(Data segment Opens)

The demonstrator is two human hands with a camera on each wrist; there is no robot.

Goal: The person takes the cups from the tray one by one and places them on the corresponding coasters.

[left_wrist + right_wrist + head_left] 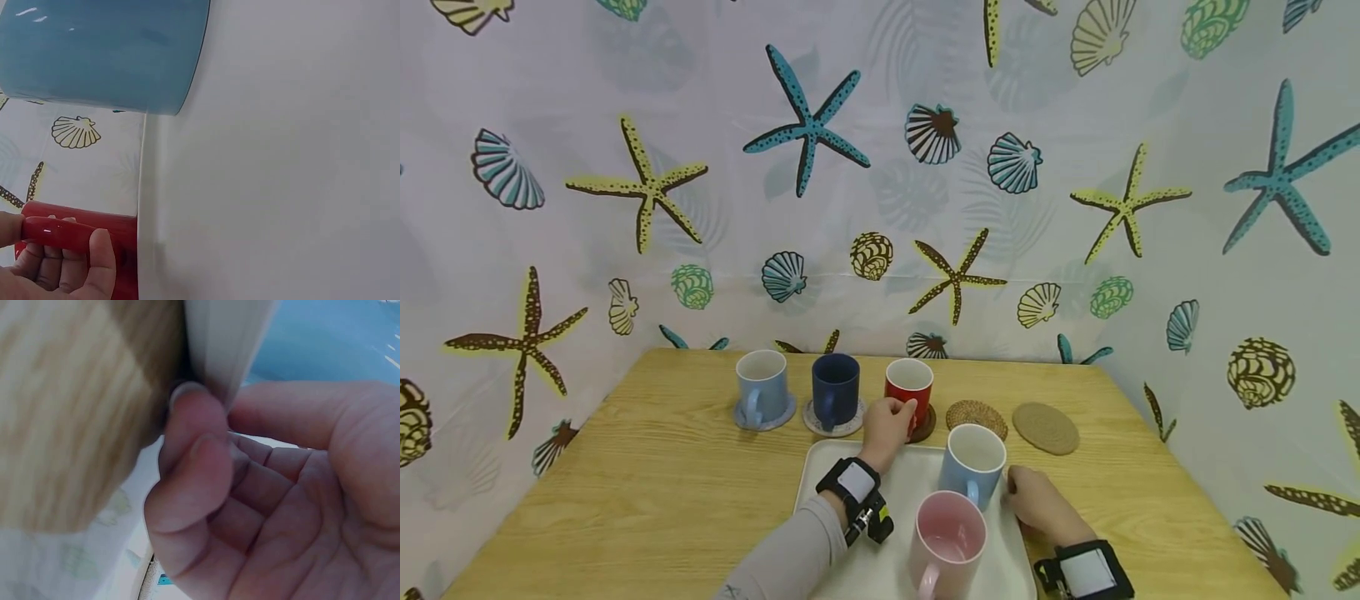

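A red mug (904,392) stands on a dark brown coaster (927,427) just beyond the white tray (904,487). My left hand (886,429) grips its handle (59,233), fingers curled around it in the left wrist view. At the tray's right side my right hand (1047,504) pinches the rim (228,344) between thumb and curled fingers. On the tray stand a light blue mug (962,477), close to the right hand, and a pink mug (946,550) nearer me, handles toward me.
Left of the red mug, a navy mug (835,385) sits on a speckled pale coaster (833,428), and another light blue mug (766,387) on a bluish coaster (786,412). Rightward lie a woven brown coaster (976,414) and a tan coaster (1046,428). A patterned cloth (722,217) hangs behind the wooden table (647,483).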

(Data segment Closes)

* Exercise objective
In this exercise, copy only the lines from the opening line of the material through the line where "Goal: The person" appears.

* Written solution
The demonstrator is two human hands with a camera on each wrist; there is no robot.

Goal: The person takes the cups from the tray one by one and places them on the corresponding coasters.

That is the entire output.